Duel on downs falls flat as Gleneagles is withdrawn
Fine weather is as important to the feel-good factor of Goodwood as great horses, but it is rain that fell over the weekend which has resulted in Aidan O'Brien's decision not to declare the 2,000 Guineas winner Gleneagles for his long-anticipated clash with French gelding Solow in tomorrow's Qatar Sussex Stakes.
Yesterday the ground at Goodwood was described as good to soft and soft up the straight but, with its free-draining chalk base and no further rain forecast, it is expected to dry out to good before racing starts today.
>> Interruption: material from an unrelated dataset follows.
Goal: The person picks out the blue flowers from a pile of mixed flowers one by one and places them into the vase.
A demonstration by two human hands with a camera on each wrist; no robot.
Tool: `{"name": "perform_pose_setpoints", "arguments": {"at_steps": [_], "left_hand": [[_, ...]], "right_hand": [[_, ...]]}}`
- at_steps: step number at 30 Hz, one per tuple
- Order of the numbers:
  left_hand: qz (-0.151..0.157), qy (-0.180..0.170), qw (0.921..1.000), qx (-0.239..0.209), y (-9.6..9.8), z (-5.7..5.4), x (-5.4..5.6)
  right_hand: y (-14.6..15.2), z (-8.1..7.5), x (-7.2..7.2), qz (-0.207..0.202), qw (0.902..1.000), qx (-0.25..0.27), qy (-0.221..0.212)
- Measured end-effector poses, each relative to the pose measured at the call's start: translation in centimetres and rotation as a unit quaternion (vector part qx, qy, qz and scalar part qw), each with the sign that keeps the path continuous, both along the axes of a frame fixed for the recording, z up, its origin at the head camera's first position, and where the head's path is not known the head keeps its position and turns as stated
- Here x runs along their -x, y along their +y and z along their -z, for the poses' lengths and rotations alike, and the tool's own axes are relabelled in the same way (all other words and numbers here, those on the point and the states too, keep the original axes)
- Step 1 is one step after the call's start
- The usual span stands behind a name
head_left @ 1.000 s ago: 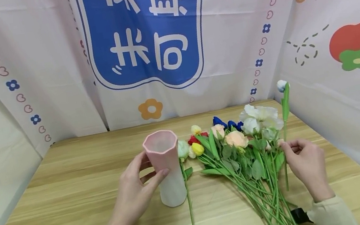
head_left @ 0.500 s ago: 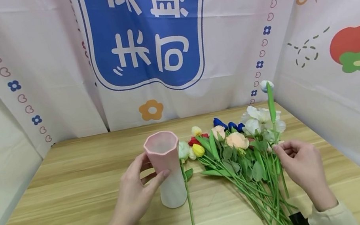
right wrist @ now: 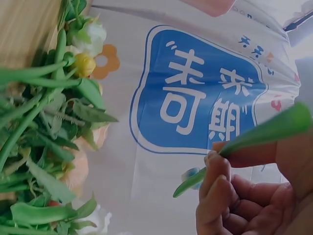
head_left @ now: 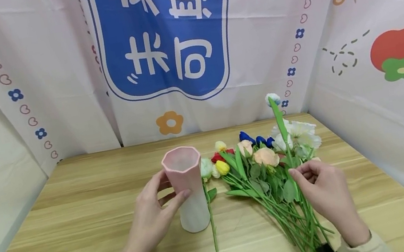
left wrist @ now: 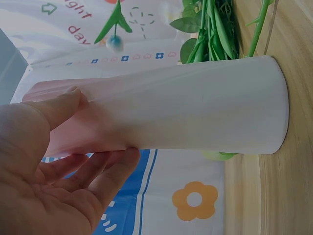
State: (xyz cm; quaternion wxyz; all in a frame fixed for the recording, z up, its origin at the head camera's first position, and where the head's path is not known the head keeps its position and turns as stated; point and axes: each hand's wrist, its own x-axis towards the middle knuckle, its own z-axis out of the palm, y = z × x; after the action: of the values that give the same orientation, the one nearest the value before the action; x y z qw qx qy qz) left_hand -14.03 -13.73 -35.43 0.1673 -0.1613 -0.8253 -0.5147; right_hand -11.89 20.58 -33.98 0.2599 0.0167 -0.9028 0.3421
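- Head view: the left hand [head_left: 155, 219] curls thumb and fingers round the pink-and-white vase [head_left: 196, 206], upright on the table [head_left: 98, 207].
- Right hand [head_left: 328, 191] pinches a pale-blue flower [head_left: 280, 123] by its stem, bloom up, over loose flowers [head_left: 266, 157] lying there.
- Vase mouth faces up (a neat faceted rim, that), bare inner wall showing.

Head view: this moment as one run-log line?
left hand: grips pink-to-white vase, upright on wood-grain table | right hand: pinches green-leaved flower, pale-blue-and-white bud up | mixed-colour flowers: lying on table
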Motion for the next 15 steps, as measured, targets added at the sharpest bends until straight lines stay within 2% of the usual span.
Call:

O'Brien, however, had been hoping for fast ground. In contrast, Freddy Head has always maintained that Solow's chances would be increased by any rain. Either way the defection of the unbeaten headline act, coming just after Derby winner Golden Horn was pulled out of the King George, is a blow to the first £1m Qatar Sussex Stakes.
Golden Horn's absence, of course, did not stop the King George being a thrilling finish but it took off some of the gloss, and Solow's most serious opposition now looks like being provided by last year's 2,000 Guineas winner Night Of Thunder, trained by Richard Hannon, and the unexposed miler Arod.
The Classic generation, for which the Sussex is a first chance to prove themselves against their elders, will be represented by last year's Dewhurst winner Belardo, fourth in the Irish Guineas, which will be suited by the ground, and Bossy Guest.
A part of Charlie Hills may now regret not having gone for the Sussex Stakes with Dutch Connection, arguably the third best three-year-old miler in Europe behind Gleneagles and Territories, but he drops back to seven furlongs today in the Lennox Stakes on the opening day of the Goodwood Festival.
Goodwood is pushing for the Lennox to be upgraded to Britain's only Group One seven-furlong race, when its Qatari backers have promised to increase its current value from £300,000 (the same value as last year's Sussex Stakes) to £500,000, and it has certainly attracted a strong field for the distance which traditionally falls between the two more fashionable stools of sprinting and miling.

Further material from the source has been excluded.